Замок (Волкова) - страница 58

Он подошел к ближайшему окошку и, на всякий случай встав сбоку, чтобы уберечься от возможных солнечных лучей и чужих глаз, потянул задвижку. Железные петли оказались проржавевшими и выпали из рамы, и одна из ставен скрипнула и открылась сама собой; верхняя петля хрустнула и отошла от рамы вместе с гвоздями, и ставня повисла на нижней, перекосившись, скрипя и покачиваясь. Стекло было тусклым и серым. Ксавьер Людовиг стал протирать стекло рукой, но слой пыли был очень плотным и поддавался плохо, и вдруг стекло качнулось — оказалось, ничто не удерживает его в раме — и выпало наружу. Ксавьер Людовиг едва успел отдернуть руку, прикрыть лицо и отступить в тень: солнечный свет ослепительного летнего утра резанул по глазам, ослепляя и выжимая слезы. "Значит, это всего лишь пыль и грязь! Но как?.."

Прикрывая глаза рукой, он вышел из кухни, идя по следам, оставленным на пыльном полу. Он никого не догнал, только услышал стук колес и увидел, как два крытых экипажа удаляются от замка по центральной аллее.

Но больше, чем самоуверенные распоряжения незнакомца, удивляла панорама разграбленного и запущенного родового гнезда: мебели и картин не осталось, в лучшем случае можно было обнаружить обломки деревянных деталей и пустые рамы от картин и зеркал. Во многих окнах стекла частично были выбиты, и сквозняки гоняли по полу мусор и сухие листья. Белые перила мраморной лестницы были грязны, а ступени, не менее грязные, выщерблены. Хрустальная люстра парадного фойе лежала на полу разбитая, осколков же хрустальных подвесок не было видно — то ли скрыл слой пыли и мусора, то ли растащили местные жители, готовые поживиться любой мелочью.

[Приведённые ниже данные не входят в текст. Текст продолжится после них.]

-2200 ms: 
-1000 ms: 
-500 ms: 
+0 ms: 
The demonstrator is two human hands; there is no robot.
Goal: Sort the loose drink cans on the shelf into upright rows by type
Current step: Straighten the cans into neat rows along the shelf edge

Он прошел по изуродованной лестнице наверх, пересек небольшой зал с выходом на террасу, где в прежние времена дамы, отдыхая от танцев, кокетничали с кавалерами, а кавалеры сплетничали о дамах. Картины запустения, пыль и паутина в углах казались с каждым шагом все ужаснее. Вздох облегчения вырвался из его груди, когда он остановился в проеме большой двустворчатой двери: танцевальный зал почти не пострадал. Пыли и паутины там было не меньше, чем в других комнатах, но люстры, по-прежнему зачехленные, не валялись разбитыми на полу, а висели под потолком, на котором хоть и с трудом, но все же угадывалась богатая роспись; паркет не был взломан, и зеркала тоже уцелели. Правда, бархатные шторы на высоких окнах напоминали грязные тряпки и не все канделябры были на своих местах, но это уже не казалось важным. Ксавьер Людовиг пересек зал, шаги его гулко раздавались в пустом помещении, а пыль мягкими серыми хлопьями оседала на сапогах.